Brief:
Using the data beneath this instruction, retype only the lines from the one that contains "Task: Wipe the" down to the one that contains "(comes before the", both included, exactly as they appear.

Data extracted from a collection

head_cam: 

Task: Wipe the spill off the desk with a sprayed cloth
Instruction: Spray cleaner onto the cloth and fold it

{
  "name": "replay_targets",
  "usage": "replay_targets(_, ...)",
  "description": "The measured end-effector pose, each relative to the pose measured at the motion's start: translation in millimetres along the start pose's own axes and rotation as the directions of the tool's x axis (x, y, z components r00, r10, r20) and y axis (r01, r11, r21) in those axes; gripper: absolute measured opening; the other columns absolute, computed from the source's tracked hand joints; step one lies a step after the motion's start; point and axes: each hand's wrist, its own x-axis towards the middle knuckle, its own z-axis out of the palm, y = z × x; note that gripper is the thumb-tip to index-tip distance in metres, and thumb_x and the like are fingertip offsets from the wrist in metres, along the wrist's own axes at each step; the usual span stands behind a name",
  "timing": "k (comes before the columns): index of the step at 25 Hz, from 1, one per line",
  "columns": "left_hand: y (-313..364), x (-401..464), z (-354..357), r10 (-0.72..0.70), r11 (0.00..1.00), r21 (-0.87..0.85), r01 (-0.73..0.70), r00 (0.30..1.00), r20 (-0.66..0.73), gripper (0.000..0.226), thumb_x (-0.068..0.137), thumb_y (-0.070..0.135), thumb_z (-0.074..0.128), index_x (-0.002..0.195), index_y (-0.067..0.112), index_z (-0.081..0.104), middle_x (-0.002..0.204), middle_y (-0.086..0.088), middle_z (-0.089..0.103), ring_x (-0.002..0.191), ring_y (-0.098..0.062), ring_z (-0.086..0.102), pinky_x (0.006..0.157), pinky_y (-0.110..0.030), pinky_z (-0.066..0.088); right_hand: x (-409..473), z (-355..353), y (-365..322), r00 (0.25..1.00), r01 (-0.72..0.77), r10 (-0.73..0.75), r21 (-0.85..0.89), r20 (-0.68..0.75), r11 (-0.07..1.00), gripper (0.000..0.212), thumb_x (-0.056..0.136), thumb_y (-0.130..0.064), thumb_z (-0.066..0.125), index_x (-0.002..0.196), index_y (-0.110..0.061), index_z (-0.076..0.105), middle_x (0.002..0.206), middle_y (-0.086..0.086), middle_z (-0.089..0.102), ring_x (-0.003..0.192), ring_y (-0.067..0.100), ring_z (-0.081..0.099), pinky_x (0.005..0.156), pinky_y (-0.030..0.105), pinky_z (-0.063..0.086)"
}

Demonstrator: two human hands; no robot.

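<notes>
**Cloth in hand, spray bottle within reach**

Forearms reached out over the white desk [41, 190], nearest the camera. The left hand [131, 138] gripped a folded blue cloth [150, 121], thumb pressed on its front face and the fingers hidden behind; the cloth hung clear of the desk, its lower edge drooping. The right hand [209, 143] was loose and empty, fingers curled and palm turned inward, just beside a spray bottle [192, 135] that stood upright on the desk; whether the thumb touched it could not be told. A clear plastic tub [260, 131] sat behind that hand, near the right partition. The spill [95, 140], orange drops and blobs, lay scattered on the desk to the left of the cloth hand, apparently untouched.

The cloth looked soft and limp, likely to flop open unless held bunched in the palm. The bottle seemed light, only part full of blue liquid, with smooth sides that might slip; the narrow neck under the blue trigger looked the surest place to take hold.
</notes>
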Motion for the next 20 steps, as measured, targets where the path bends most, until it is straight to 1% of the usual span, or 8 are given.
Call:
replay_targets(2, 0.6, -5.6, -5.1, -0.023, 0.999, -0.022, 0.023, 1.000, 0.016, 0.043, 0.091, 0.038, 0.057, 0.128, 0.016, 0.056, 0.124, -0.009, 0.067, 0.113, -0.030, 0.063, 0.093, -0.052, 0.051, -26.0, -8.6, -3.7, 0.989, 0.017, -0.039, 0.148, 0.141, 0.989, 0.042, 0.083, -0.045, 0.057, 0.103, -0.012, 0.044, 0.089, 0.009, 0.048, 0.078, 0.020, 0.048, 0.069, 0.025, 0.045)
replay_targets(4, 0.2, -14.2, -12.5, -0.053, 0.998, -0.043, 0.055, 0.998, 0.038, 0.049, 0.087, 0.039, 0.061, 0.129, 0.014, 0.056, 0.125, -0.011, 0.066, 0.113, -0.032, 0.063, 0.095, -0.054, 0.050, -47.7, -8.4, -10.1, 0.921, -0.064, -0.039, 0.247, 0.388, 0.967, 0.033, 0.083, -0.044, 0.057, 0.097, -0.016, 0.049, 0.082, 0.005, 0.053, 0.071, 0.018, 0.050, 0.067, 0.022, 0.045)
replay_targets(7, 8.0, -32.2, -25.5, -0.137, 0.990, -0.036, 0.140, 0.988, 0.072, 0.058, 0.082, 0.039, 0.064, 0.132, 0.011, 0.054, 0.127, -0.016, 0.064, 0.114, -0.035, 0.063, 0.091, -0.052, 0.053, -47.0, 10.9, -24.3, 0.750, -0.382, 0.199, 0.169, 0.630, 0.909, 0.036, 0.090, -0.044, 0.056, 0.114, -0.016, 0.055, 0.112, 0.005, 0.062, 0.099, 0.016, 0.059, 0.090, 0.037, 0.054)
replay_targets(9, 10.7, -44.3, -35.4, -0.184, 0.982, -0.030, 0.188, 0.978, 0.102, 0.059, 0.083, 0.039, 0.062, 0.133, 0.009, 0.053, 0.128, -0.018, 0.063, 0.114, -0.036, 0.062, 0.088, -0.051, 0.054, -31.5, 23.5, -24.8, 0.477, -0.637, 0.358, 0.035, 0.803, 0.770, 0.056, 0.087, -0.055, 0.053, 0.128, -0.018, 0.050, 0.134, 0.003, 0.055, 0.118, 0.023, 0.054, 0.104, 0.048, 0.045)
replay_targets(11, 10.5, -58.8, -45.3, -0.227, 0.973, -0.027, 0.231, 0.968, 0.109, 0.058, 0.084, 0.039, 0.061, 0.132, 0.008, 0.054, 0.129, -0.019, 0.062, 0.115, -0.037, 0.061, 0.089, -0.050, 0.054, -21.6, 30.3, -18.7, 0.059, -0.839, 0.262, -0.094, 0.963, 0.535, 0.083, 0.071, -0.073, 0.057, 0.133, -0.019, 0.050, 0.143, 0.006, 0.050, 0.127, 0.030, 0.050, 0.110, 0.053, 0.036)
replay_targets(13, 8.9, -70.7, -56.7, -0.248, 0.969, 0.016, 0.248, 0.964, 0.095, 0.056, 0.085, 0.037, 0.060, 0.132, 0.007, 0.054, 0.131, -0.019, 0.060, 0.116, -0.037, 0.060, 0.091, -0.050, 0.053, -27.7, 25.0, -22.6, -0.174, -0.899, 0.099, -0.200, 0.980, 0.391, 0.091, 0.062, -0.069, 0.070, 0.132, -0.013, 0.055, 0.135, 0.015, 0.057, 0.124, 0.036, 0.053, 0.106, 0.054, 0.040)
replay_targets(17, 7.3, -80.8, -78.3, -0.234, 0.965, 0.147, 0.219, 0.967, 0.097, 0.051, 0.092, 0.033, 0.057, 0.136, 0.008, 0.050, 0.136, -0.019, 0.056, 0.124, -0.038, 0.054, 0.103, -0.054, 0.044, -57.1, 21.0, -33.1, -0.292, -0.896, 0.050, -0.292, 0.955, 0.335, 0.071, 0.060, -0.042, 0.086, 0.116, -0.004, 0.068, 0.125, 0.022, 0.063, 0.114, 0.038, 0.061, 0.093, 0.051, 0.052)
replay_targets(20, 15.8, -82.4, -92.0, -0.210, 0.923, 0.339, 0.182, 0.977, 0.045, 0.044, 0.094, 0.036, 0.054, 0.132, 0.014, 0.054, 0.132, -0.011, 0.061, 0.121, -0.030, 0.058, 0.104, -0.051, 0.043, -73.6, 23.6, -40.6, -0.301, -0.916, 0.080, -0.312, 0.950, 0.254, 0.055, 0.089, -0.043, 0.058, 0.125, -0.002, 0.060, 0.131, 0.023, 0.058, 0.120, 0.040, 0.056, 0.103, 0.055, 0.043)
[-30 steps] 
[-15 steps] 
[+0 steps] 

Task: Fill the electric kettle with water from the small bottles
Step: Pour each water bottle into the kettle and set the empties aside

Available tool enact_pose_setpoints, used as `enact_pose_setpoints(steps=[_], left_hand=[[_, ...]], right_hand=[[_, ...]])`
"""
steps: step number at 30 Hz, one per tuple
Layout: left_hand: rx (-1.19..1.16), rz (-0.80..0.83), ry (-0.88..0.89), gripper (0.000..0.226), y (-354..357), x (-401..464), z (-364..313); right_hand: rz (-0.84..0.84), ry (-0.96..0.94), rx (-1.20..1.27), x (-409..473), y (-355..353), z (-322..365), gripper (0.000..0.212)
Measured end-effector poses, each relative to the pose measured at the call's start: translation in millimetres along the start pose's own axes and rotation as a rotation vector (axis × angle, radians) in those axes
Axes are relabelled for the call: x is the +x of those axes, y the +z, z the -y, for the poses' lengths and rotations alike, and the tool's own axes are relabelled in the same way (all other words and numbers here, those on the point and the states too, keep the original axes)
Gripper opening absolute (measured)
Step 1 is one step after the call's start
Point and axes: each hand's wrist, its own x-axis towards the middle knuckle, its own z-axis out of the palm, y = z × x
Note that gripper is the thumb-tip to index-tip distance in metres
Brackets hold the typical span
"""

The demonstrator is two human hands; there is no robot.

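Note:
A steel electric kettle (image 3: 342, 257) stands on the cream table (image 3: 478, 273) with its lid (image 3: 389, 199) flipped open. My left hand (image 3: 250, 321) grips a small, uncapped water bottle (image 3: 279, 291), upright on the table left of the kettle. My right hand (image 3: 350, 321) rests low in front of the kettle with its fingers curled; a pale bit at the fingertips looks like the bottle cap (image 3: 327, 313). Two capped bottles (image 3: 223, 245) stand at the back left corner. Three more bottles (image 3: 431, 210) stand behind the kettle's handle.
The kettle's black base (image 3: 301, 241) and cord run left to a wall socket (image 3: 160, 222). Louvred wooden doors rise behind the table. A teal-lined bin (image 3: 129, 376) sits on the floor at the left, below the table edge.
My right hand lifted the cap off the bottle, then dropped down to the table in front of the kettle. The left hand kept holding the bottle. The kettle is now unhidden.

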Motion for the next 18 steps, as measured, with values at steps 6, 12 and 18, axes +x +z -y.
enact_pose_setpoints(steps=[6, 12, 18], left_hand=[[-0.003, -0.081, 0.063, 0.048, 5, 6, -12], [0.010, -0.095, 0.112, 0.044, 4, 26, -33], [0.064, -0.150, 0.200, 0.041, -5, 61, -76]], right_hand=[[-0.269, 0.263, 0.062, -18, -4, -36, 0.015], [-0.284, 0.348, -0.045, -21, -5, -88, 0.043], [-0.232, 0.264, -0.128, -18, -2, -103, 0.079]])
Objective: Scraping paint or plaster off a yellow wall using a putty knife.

Output of the task:
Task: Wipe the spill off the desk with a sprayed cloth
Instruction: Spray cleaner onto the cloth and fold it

{
  "name": "replay_targets",
  "usage": "replay_targets(_, ...)",
  "description": "The measured end-effector pose, each relative to the pose measured at the motion's start: translation in millimetres along the start pose's own axes and rotation as the directions of the tool's x axis (x, y, z components r00, r10, r20) and y axis (r01, r11, r21) in those axes; gripper: absolute measured opening; the other columns absolute, computed from the source's tracked hand joints; step one lies a step after the motion's start; point and axes: each hand's wrist, its own x-axis towards the middle knuckle, its own z-axis out of the palm, y = z × x; note that gripper is the thumb-tip to index-tip distance in metres, and thumb_x and the like are fingertip offsets from the wrist in metres, along the wrist's own axes at each step; the usual span stands behind a name",
  "timing": "k (comes before the columns): index of the step at 25 Hz, from 1, one per line",

This is the complete answer.